Condorcet was buried in the common cemetery of Bourg-la-Reine, where the prison was located, known during the Revolution as Equality Borough. In 1989, he was reinterred—symbolically—in the Pantheon in honor of the bicentennial of the French Revolution. It was “symbolically” because sometime during the nineteenth century his remains had disappeared from his coffin in Bourg-la-Reine.
Condorcet’s draft of his Sketch had not been with him when he was taken. Through Madame Vernet and Condorcet’s many friends, the manuscript reached Sophie do Gouchy, who had married Condorcet in 1786, a few years before the Revolution, and had a daughter with him, Louise “Eliza” Alexandrine. Sophie was considered one of the most beautiful women in Paris, but she also became a famous salon hostess and translator of works by Thomas Paine and Adam Smith. 
She managed to publish all of her husband’s works between 1801 and 1804, by which time the National Assembly had revolted against Robespierre, executing him and his colleagues and then dismantling the guillotine.
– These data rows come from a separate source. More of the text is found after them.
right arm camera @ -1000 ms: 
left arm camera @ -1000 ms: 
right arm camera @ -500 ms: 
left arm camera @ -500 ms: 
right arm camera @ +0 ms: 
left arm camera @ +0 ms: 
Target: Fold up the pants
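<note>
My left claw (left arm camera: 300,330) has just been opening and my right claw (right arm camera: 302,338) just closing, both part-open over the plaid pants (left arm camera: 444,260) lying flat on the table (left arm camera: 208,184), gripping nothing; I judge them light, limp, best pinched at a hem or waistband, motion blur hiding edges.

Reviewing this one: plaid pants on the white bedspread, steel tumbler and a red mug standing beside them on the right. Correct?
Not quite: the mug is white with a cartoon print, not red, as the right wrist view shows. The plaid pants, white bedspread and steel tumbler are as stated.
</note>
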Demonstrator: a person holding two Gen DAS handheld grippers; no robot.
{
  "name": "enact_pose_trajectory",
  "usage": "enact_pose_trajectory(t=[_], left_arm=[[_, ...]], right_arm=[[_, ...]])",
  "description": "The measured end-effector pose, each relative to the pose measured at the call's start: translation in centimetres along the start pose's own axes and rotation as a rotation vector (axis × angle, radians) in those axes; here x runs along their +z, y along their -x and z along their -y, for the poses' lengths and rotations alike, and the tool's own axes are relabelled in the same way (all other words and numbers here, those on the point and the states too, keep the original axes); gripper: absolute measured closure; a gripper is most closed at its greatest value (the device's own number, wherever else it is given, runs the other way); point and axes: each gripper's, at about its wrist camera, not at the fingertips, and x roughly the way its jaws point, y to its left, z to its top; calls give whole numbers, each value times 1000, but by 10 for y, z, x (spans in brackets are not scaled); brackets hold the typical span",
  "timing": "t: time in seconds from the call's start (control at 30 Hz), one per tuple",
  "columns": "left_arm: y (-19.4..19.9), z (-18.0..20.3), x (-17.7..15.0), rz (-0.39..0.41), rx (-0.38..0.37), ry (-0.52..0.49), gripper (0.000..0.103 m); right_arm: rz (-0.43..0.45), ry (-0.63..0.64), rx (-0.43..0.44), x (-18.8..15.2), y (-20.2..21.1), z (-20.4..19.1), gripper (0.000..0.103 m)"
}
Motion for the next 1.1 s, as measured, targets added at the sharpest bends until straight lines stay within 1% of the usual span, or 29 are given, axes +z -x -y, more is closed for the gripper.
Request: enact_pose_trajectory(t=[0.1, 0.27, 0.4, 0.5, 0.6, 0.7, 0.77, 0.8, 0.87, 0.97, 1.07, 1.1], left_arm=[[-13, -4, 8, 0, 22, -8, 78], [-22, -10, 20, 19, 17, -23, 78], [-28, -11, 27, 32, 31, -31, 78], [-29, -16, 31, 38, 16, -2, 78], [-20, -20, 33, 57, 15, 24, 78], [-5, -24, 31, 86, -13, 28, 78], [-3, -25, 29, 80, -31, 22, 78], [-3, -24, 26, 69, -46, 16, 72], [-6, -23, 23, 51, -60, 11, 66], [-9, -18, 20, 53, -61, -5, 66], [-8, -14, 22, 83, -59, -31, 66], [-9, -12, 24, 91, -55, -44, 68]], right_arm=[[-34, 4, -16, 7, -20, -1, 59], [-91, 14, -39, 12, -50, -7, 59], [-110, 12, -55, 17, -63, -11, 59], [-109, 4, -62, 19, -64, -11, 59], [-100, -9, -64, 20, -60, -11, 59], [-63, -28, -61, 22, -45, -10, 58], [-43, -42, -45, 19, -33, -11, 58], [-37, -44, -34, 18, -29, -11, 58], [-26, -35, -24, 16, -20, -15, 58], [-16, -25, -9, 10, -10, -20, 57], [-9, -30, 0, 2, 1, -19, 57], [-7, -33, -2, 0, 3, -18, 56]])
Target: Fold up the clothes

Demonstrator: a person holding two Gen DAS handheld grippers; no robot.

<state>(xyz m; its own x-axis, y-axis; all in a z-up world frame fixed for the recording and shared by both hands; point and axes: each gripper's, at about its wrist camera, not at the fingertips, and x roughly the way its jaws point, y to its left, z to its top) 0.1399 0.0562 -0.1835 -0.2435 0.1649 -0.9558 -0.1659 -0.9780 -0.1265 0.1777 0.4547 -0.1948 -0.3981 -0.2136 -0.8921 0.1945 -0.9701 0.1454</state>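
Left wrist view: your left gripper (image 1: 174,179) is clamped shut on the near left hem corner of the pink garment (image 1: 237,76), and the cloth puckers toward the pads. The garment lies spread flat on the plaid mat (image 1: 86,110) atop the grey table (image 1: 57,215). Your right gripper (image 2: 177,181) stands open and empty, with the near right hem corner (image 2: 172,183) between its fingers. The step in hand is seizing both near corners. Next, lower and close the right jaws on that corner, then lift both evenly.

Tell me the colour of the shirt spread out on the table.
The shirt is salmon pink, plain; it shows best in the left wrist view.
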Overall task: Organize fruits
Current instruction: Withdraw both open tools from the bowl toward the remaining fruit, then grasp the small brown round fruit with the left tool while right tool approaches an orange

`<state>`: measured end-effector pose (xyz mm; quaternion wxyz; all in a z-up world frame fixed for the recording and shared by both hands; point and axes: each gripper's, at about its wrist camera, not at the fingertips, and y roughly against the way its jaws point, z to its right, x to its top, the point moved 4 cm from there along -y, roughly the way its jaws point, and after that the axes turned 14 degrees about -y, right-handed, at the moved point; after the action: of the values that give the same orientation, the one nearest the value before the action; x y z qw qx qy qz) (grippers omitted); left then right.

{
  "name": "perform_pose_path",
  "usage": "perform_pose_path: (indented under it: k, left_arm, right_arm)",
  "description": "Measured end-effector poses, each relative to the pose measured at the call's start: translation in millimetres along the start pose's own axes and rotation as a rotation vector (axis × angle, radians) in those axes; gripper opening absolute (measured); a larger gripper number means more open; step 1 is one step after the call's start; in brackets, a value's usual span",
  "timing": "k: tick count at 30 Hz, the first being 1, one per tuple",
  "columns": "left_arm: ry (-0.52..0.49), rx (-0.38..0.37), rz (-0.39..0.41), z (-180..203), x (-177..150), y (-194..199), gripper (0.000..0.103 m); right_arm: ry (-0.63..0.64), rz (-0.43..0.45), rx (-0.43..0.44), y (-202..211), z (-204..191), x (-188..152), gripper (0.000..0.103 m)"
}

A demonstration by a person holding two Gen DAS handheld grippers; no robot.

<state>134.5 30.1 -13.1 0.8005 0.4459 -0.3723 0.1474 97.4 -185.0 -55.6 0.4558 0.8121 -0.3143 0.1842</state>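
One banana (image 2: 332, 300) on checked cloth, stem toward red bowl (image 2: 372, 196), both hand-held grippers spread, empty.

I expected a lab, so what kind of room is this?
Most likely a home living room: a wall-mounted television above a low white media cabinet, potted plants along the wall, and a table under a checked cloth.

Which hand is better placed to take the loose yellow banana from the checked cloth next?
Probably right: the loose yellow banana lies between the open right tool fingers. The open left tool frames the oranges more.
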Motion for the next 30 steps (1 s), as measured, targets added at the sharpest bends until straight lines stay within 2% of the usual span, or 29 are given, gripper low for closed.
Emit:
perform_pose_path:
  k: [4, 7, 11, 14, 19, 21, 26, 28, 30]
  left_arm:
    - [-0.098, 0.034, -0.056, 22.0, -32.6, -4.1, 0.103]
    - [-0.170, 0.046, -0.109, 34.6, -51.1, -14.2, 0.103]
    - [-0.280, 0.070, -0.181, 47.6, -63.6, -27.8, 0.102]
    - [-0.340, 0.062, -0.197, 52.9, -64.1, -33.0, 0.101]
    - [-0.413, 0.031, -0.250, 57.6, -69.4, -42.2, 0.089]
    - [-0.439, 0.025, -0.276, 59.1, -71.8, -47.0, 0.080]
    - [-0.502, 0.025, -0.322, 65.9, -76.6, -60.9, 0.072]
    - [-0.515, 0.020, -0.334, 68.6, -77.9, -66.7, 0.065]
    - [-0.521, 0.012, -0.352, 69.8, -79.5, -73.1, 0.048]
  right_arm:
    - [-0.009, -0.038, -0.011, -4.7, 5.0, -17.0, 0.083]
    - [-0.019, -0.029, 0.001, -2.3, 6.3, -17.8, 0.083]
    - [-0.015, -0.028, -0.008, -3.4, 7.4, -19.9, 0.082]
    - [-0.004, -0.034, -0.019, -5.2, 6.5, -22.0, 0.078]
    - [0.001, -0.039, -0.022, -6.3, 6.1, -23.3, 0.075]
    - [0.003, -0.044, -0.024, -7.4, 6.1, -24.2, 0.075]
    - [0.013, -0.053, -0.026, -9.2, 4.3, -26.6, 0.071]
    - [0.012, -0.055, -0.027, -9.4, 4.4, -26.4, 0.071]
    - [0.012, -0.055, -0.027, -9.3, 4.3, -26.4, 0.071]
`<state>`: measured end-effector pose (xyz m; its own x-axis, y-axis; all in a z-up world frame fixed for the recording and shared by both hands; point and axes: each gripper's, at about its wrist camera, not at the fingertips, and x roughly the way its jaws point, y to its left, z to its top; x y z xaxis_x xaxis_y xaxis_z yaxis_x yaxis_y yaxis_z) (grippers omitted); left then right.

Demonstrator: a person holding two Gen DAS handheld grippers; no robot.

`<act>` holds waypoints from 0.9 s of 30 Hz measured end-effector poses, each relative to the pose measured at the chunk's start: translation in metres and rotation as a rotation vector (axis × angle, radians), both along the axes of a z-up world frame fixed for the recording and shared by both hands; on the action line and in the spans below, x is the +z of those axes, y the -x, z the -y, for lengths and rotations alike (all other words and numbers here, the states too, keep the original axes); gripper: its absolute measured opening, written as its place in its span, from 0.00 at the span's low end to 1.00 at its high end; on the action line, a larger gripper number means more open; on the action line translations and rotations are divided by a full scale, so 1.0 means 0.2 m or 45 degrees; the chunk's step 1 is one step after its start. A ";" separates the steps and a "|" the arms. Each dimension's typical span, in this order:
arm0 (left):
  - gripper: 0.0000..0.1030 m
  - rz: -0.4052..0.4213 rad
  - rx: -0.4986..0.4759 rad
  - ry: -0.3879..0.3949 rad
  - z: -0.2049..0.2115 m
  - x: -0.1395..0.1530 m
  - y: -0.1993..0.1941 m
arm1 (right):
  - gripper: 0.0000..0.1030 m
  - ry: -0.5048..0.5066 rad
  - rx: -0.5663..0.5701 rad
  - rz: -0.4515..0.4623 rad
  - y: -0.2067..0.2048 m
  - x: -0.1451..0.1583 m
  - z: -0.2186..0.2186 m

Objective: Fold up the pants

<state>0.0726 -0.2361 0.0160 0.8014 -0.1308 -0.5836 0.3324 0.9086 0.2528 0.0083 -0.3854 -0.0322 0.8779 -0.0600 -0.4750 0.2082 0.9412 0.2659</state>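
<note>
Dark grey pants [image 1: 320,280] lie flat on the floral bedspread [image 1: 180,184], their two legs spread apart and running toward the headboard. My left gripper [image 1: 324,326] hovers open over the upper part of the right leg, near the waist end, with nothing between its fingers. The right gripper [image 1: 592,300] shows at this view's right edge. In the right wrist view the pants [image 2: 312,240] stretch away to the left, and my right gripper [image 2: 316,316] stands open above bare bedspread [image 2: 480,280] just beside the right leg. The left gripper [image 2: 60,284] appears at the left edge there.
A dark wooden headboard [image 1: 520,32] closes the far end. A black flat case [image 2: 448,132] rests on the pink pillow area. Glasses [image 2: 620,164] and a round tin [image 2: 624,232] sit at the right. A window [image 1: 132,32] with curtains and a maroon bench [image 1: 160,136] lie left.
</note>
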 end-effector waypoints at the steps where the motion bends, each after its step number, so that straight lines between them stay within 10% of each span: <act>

Eliza carried on her mother’s work with her own husband, Arthur O’Connor, publishing a complete, revised edition of Condorcet’s works between 1847 and 1849.
Two decades earlier, all French Catholics (that is, most of France’s population and almost all in schools and colleges) and Catholics worldwide had been forbidden to read the works of Condorcet. They had been added to the Vatican’s Index Librorum Prohibitorum in 1827—and remained on the list until it was discontinued in 1966 by Pope Paul VI.